Extract exactly the lines from the top of the records through the line containing "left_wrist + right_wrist", and keep pictures out of the copy.
PROVIDED INFORMATION START
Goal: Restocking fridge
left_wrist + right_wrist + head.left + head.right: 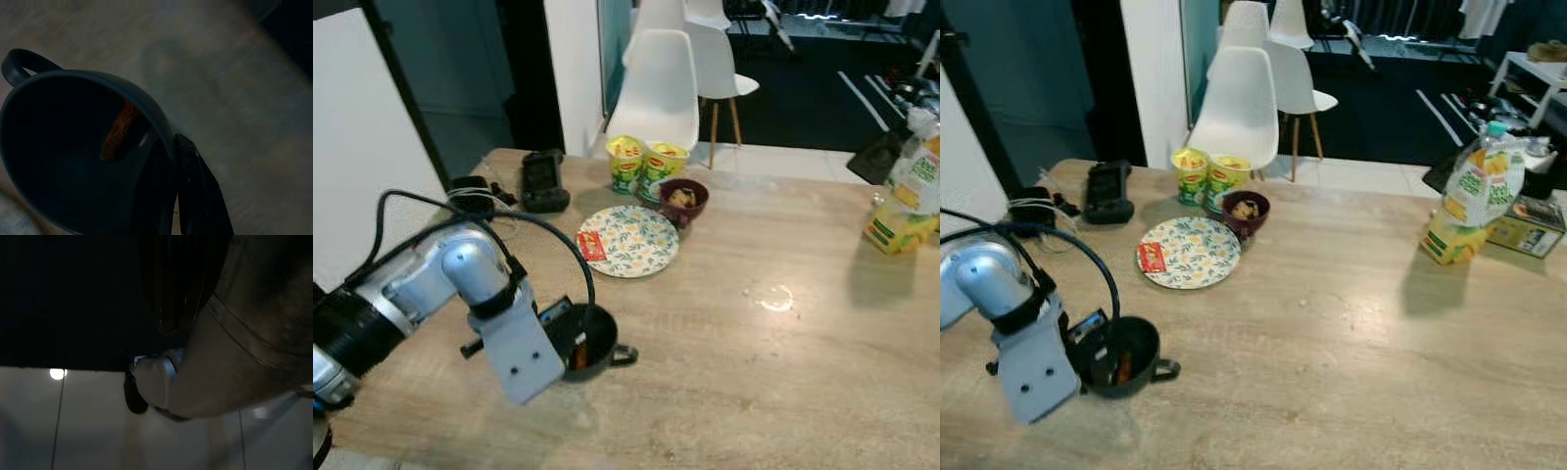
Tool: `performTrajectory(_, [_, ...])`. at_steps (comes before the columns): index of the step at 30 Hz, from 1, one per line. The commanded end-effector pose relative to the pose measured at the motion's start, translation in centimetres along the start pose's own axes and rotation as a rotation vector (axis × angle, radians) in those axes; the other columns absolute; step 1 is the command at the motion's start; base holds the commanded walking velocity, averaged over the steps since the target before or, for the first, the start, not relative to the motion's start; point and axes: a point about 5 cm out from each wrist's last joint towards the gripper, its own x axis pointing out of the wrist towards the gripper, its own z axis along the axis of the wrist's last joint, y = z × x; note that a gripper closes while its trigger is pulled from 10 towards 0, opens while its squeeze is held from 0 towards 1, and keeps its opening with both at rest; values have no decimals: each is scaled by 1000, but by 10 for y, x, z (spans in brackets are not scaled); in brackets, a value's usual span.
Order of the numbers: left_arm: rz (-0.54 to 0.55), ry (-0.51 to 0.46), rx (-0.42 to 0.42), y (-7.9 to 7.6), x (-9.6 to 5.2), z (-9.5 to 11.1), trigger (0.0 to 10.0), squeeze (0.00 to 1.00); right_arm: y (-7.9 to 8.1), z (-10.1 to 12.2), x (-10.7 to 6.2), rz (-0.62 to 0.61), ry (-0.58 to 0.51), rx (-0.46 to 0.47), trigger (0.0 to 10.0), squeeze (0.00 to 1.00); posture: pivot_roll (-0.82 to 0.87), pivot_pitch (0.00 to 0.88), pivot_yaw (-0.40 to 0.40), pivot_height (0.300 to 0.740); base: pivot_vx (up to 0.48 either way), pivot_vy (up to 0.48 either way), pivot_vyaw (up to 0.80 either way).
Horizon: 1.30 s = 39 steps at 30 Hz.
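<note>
A black cup with a small handle stands on the wooden table near its front left edge. Something orange lies inside the cup. My left gripper is at the cup's rim, one black finger outside the wall and the other hidden inside, shut on the rim. Further back stand two yellow-green noodle cups, a maroon bowl of food and a flowered plate with a red packet. A yellow juice bottle stands at the far right. My right arm hangs idle in the dark.
A black controller and a coiled cable with a charger lie at the table's back left. A small carton sits beside the juice bottle. White chairs stand behind the table. A white wall panel is on the left.
</note>
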Motion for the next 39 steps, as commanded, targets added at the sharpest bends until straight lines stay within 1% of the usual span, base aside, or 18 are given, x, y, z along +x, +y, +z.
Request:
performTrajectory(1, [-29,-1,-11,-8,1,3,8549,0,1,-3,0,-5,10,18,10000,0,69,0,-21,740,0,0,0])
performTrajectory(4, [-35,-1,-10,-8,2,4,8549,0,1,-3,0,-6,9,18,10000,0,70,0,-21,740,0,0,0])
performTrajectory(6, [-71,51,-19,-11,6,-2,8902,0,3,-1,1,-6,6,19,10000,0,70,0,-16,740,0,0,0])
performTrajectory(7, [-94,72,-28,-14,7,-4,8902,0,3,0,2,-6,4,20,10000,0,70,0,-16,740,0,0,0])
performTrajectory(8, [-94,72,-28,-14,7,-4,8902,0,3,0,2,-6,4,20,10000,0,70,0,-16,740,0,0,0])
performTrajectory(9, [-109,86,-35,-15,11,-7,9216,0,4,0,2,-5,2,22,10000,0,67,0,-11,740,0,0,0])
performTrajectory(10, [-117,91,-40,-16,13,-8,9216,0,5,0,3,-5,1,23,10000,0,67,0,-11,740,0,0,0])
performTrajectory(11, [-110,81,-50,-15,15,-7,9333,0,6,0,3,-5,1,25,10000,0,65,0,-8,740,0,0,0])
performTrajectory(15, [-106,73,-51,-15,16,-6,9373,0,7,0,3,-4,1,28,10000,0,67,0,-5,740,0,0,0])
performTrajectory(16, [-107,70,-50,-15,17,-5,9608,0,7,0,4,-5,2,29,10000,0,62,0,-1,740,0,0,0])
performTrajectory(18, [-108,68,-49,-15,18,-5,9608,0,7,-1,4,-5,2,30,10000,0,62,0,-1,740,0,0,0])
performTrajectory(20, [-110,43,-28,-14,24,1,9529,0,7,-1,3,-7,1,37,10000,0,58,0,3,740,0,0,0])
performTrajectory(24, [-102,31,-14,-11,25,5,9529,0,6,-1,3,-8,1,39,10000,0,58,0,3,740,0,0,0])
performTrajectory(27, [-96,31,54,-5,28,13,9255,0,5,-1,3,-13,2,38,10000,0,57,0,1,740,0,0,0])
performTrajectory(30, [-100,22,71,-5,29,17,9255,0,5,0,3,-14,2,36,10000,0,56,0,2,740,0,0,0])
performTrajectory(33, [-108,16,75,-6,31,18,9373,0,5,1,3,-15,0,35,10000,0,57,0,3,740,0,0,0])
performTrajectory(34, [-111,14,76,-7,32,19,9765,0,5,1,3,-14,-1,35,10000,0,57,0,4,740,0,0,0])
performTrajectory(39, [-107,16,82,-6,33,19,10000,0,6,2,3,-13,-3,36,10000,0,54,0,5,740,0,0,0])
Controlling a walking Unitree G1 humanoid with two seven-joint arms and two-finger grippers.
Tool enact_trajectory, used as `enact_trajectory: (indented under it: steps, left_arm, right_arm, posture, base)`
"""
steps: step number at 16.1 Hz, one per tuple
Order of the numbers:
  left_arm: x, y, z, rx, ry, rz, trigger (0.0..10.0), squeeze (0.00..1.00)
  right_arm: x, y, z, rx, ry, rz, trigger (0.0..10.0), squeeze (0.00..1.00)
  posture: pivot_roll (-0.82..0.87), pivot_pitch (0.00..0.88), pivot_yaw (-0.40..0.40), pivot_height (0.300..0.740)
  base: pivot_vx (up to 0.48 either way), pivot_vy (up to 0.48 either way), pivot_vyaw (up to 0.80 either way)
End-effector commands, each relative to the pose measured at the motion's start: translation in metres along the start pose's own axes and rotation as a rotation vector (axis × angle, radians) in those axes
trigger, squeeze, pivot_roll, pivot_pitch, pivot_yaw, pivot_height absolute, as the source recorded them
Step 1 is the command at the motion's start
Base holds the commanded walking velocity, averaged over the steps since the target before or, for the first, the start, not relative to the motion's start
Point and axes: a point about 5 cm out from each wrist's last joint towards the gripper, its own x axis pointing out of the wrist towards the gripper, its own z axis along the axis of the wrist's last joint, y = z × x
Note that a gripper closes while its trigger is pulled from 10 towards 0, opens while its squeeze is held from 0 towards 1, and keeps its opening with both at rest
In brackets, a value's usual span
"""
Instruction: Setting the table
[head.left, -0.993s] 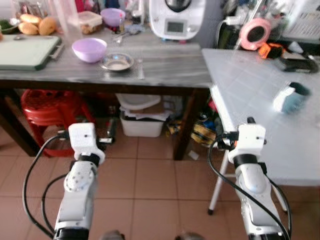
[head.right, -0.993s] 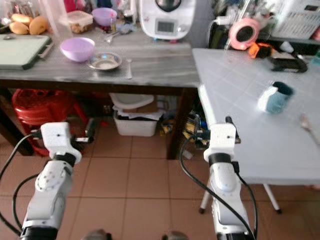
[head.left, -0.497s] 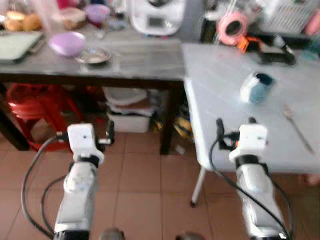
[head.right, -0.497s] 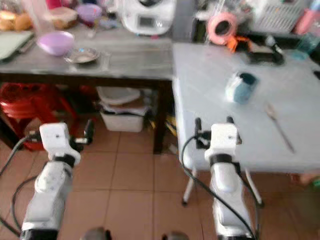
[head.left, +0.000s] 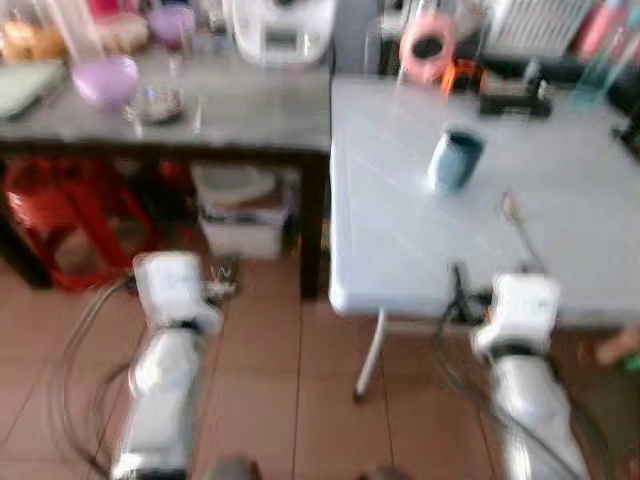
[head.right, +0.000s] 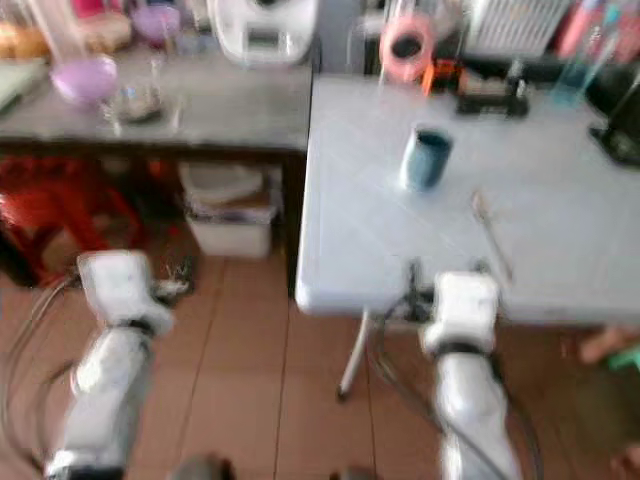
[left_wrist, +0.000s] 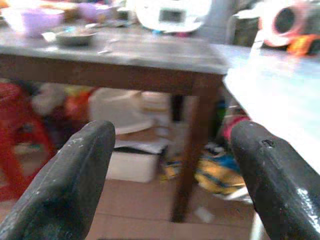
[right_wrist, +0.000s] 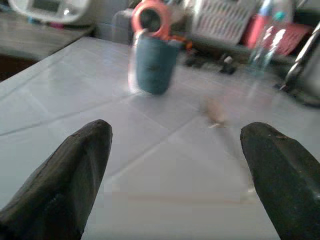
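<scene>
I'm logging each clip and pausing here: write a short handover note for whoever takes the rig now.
Left gripper: open, empty, low before the dark wooden table.
Right gripper: open, empty, at the near edge of the white table.
On the white table: a blue cup upright and a spoon lying beside it.
On the wooden table: a purple bowl and a metal dish.
Done: nothing held yet.
Left: likely collecting and laying out the tableware.

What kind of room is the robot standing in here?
Probably a home kitchen or dining area: a white kitchen appliance and purple plastic bowl on a grey counter, a blue cup on a white table.
</scene>
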Motion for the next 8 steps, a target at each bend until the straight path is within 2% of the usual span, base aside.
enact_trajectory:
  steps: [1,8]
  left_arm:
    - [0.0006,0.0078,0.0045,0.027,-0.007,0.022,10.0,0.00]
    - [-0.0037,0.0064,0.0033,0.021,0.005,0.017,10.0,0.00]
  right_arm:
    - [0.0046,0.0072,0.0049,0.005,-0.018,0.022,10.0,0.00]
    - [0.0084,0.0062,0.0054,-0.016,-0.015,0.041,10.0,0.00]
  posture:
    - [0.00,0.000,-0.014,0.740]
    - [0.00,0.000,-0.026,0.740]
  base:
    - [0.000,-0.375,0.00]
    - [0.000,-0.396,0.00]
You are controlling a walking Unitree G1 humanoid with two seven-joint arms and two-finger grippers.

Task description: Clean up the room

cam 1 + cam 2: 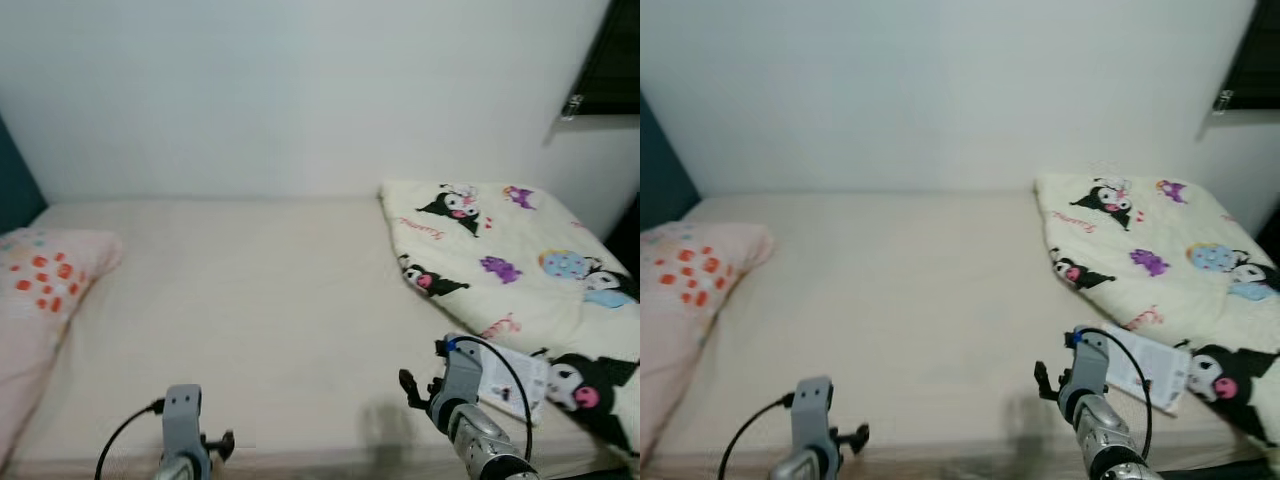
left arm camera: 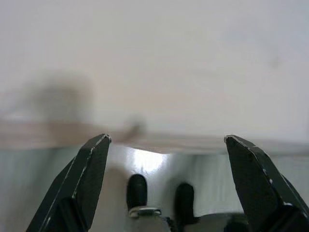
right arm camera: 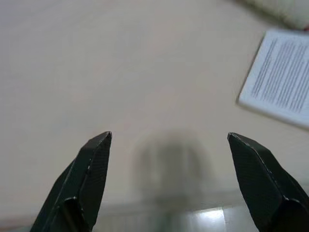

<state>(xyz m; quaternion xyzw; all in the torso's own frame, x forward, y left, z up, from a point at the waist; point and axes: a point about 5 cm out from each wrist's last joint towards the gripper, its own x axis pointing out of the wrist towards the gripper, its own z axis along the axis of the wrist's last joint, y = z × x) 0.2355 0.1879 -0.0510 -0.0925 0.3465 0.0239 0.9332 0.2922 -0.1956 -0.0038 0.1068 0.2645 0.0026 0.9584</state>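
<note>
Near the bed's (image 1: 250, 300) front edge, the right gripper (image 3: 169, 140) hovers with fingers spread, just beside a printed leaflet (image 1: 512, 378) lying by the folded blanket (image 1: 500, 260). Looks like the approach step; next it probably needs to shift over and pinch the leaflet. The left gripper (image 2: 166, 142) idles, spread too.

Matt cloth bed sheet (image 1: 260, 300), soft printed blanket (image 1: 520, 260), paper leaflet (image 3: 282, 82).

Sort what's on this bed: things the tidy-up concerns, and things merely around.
For the job: white printed paper sheet; crumpled cream cartoon-print blanket; pink pillow with orange spots; right gripper, open.

Just around: beige mattress; white wall; left gripper, open.
</note>
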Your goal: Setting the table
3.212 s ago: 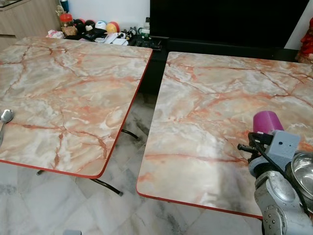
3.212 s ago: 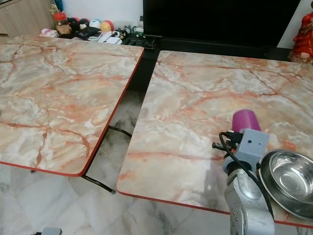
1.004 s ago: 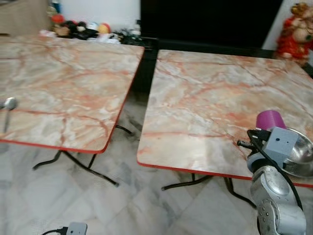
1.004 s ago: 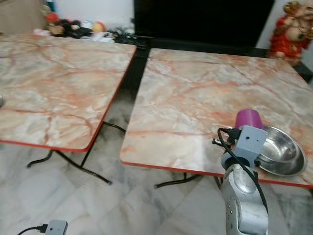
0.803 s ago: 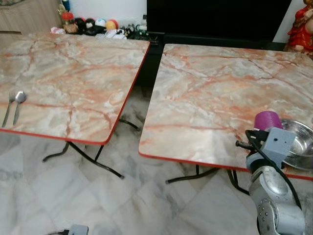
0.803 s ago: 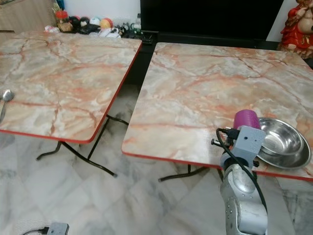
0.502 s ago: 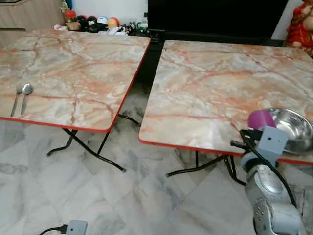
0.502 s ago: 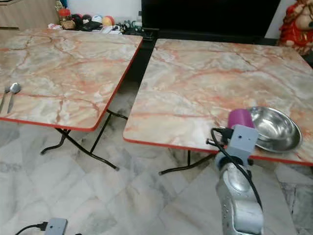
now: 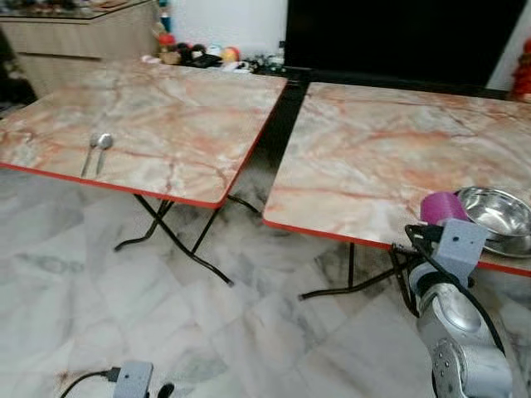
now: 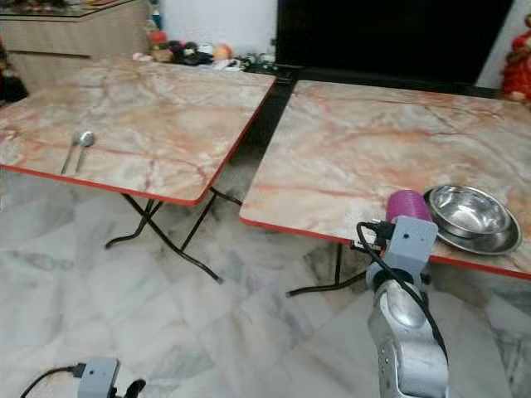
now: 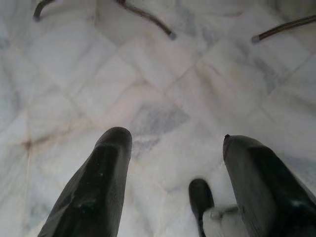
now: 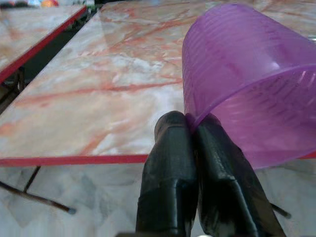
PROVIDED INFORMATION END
*ANSWER BOX:*
Goal: Restocking fridge
left_wrist + right_wrist + head.left + head.right: 

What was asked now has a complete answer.